• _WHAT TO DO_:
Can you restate the lines of the entries below, word for word, from the first one through the line that includes "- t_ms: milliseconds"?

• _RECORD EXTRACTS_:
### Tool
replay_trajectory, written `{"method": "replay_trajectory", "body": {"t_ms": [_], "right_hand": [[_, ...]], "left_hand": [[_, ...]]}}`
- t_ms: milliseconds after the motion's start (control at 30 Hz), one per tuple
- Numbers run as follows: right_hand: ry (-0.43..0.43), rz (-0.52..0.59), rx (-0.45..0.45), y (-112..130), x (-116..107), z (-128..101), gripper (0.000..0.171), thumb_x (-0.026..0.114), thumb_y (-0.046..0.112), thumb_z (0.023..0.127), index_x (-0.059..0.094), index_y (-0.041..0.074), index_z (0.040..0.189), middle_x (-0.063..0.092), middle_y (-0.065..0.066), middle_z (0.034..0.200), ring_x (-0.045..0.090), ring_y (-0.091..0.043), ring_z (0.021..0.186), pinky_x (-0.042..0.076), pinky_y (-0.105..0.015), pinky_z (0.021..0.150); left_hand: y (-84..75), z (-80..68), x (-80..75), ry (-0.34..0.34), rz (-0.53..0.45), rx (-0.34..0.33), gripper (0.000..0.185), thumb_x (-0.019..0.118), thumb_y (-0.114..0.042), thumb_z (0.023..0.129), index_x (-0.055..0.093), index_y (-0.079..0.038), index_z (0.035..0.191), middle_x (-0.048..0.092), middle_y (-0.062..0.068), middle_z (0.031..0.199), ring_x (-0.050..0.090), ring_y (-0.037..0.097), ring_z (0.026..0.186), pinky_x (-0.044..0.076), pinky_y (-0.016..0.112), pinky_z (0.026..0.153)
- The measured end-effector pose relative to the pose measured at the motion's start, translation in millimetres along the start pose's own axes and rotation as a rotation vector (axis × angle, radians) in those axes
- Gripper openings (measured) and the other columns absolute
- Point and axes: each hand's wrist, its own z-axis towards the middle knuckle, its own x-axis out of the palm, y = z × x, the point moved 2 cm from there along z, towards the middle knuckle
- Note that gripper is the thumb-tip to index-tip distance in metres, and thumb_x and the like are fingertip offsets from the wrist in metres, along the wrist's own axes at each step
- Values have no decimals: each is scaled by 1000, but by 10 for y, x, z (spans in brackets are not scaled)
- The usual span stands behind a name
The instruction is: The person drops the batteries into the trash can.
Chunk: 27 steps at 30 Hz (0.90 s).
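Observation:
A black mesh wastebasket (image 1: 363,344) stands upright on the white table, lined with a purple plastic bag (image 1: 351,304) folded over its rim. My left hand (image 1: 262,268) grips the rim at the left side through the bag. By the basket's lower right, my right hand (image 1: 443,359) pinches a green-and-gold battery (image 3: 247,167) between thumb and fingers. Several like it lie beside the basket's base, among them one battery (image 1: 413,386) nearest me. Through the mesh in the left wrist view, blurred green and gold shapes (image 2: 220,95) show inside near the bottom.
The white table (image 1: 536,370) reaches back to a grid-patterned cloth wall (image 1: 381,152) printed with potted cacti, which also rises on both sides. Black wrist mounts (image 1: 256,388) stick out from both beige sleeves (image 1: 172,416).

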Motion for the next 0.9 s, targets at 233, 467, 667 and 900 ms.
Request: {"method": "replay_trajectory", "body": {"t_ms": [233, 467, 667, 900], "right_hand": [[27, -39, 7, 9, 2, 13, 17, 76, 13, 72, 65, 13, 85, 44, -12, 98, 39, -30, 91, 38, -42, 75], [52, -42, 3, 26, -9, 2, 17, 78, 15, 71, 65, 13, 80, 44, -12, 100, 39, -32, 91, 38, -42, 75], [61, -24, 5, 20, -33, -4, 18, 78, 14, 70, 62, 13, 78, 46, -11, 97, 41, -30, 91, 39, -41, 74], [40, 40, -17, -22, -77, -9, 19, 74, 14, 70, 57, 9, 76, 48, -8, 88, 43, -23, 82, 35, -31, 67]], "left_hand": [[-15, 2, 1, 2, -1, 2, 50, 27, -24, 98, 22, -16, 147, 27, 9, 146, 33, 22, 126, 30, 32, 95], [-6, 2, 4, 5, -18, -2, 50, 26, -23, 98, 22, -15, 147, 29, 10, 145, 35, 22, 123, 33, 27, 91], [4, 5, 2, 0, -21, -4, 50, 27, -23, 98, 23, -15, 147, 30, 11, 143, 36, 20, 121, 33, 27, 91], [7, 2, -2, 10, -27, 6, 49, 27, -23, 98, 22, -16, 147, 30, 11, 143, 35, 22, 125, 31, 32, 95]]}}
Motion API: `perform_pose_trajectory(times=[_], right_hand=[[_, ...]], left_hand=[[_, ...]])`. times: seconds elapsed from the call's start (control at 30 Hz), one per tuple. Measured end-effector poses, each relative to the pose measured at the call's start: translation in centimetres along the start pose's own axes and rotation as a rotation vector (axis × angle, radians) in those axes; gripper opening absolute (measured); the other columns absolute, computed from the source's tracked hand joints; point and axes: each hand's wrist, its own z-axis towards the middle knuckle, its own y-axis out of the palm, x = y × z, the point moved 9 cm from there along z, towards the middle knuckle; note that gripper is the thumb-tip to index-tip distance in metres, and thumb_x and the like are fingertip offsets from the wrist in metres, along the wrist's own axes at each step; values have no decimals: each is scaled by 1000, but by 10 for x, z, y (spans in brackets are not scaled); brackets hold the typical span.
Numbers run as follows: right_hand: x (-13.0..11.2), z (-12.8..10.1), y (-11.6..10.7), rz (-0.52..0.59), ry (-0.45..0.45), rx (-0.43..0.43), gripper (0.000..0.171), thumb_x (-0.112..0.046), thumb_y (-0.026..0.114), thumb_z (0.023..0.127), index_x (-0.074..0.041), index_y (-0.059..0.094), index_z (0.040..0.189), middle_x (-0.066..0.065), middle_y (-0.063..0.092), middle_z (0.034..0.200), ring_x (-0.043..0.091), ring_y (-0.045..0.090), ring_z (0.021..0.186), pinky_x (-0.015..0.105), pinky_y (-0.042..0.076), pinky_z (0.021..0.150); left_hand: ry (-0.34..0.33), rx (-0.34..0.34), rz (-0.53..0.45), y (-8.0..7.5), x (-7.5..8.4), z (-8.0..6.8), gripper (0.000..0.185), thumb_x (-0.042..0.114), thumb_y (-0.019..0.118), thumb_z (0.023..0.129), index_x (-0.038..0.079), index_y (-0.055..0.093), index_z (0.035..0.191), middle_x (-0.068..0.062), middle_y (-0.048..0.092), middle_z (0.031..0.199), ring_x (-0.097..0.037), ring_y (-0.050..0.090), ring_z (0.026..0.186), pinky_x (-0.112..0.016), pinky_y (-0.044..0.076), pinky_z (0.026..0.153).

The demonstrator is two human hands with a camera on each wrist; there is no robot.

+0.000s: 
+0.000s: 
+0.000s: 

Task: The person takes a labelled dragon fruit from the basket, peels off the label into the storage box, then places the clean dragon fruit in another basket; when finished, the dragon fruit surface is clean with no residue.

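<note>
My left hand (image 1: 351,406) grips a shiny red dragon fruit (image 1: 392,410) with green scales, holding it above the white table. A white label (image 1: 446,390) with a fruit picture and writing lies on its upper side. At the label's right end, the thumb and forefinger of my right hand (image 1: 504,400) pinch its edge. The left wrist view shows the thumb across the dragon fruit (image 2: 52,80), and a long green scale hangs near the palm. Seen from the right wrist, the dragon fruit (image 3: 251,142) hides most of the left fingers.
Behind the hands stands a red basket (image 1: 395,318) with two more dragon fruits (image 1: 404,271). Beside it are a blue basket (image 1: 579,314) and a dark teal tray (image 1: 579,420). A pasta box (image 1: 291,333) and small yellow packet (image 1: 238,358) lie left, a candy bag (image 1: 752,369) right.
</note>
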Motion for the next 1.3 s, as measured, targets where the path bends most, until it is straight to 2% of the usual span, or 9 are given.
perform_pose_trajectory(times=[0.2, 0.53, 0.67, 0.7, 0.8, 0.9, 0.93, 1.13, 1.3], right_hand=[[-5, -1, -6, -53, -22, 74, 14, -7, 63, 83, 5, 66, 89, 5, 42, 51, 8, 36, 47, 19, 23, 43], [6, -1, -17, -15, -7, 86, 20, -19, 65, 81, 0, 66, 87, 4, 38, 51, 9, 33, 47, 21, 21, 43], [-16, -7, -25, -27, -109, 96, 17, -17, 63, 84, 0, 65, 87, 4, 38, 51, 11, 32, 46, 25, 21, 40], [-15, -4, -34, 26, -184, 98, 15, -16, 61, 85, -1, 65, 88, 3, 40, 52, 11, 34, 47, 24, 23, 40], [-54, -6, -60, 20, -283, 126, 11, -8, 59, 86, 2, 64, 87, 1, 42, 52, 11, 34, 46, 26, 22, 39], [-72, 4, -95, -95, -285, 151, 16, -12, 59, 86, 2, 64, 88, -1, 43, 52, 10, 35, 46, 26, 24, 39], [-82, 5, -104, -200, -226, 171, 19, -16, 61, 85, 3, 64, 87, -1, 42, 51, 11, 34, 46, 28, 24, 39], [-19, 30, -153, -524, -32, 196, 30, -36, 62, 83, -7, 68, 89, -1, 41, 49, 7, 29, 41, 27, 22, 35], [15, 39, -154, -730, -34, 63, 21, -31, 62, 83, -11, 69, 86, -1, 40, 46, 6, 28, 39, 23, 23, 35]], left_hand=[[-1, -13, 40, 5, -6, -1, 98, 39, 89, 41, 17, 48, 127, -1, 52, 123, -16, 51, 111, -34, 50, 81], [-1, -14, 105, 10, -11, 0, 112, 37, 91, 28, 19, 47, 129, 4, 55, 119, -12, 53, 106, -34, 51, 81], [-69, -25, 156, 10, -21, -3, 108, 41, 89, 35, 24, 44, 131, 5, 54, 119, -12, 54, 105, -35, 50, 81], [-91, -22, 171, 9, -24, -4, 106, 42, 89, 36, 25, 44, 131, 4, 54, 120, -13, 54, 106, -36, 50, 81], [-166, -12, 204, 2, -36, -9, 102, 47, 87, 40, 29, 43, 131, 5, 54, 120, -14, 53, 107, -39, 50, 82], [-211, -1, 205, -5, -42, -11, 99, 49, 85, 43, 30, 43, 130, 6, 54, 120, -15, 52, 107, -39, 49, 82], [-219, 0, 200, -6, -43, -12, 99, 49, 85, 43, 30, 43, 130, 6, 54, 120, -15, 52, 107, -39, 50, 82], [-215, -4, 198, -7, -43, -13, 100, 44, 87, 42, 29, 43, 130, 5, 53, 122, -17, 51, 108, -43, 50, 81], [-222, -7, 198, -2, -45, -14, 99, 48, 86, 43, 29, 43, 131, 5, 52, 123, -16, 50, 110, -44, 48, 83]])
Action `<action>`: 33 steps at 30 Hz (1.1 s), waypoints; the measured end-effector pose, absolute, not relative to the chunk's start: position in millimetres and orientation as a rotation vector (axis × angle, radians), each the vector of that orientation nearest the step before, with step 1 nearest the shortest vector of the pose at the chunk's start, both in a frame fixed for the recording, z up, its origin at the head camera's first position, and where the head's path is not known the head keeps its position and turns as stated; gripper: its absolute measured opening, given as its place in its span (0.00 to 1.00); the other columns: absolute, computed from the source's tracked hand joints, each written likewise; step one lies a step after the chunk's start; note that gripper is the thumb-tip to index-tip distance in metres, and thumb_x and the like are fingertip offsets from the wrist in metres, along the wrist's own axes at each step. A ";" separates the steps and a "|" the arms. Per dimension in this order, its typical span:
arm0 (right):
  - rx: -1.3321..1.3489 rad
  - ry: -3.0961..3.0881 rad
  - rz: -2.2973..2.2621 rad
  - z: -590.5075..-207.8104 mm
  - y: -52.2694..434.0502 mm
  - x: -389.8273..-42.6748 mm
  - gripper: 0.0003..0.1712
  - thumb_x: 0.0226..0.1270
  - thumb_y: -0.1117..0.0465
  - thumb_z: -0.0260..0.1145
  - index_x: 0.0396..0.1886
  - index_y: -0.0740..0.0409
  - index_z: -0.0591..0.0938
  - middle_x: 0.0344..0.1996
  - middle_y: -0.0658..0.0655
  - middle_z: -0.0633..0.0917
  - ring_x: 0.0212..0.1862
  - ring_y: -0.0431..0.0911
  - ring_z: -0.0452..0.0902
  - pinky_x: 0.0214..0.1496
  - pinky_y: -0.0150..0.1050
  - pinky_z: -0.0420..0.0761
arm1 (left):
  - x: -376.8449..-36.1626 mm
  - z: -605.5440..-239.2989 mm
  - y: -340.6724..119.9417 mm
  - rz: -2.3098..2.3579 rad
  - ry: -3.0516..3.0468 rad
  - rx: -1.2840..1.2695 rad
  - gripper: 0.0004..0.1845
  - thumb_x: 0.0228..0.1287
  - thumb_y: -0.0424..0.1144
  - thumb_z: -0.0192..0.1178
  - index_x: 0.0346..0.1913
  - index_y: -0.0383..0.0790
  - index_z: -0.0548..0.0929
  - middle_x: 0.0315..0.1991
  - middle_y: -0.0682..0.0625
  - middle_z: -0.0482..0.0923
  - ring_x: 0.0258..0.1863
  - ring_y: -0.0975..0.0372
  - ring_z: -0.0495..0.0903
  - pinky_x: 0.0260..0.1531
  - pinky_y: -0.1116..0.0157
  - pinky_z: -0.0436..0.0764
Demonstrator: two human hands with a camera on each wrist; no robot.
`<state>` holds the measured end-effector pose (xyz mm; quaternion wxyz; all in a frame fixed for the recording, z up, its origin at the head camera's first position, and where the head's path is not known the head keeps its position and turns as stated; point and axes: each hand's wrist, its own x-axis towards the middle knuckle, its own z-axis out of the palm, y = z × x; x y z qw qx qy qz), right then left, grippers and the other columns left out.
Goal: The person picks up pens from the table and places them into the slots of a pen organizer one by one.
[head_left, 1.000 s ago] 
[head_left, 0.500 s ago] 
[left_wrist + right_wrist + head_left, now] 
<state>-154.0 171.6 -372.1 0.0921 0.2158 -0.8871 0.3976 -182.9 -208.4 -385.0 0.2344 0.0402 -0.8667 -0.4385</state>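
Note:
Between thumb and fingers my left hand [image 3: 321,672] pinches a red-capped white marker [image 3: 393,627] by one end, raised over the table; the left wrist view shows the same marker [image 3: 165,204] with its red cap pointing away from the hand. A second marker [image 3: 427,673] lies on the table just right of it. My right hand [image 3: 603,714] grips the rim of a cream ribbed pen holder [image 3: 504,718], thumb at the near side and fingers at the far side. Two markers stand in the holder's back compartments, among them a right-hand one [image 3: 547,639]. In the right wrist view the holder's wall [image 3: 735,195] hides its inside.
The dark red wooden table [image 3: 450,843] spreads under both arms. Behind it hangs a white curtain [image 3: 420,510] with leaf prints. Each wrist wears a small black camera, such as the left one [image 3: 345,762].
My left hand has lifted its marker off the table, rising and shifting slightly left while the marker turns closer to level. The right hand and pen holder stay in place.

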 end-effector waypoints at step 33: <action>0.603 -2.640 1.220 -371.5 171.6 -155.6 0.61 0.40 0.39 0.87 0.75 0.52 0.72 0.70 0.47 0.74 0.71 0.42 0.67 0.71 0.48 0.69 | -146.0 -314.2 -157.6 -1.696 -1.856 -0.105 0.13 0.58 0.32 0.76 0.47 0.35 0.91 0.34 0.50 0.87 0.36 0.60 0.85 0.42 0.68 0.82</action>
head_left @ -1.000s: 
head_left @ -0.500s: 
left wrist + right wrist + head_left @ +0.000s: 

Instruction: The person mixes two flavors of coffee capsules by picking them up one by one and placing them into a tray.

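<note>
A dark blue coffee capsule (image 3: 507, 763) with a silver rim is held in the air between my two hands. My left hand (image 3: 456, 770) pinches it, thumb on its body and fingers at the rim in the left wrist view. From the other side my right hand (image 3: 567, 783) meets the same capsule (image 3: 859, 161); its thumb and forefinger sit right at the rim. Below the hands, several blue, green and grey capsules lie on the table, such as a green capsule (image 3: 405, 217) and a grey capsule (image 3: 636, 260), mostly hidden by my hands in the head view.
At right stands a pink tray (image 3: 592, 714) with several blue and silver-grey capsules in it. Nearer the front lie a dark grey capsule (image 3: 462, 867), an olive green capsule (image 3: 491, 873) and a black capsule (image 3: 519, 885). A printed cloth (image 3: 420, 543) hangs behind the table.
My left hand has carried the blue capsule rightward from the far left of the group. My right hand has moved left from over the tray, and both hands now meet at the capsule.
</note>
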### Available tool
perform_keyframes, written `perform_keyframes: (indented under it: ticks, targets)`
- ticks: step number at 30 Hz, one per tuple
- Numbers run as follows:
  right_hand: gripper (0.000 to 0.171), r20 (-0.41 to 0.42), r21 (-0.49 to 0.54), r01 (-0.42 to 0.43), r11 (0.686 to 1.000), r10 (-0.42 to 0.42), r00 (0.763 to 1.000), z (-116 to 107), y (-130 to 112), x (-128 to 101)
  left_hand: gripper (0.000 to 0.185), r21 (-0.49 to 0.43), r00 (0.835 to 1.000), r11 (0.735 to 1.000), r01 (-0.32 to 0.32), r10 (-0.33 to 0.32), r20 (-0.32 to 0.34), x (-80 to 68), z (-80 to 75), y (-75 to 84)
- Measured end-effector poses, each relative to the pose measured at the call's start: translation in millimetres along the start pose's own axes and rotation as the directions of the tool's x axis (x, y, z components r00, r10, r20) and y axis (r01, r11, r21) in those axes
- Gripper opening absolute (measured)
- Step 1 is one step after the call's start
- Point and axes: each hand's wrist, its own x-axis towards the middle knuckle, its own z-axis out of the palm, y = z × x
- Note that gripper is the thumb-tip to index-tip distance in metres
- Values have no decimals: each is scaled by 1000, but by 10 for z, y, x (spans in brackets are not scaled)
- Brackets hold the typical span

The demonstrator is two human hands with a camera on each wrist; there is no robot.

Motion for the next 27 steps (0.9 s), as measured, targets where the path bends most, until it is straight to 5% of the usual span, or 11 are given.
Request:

• _FINISHED TASK_:
### Tool
replay_trajectory, written `{"method": "replay_trajectory", "body": {"t_ms": [_], "right_hand": [[_, ...]], "left_hand": [[_, ...]]}}`
- t_ms: milliseconds after the motion's start (control at 30 Hz), one per tuple

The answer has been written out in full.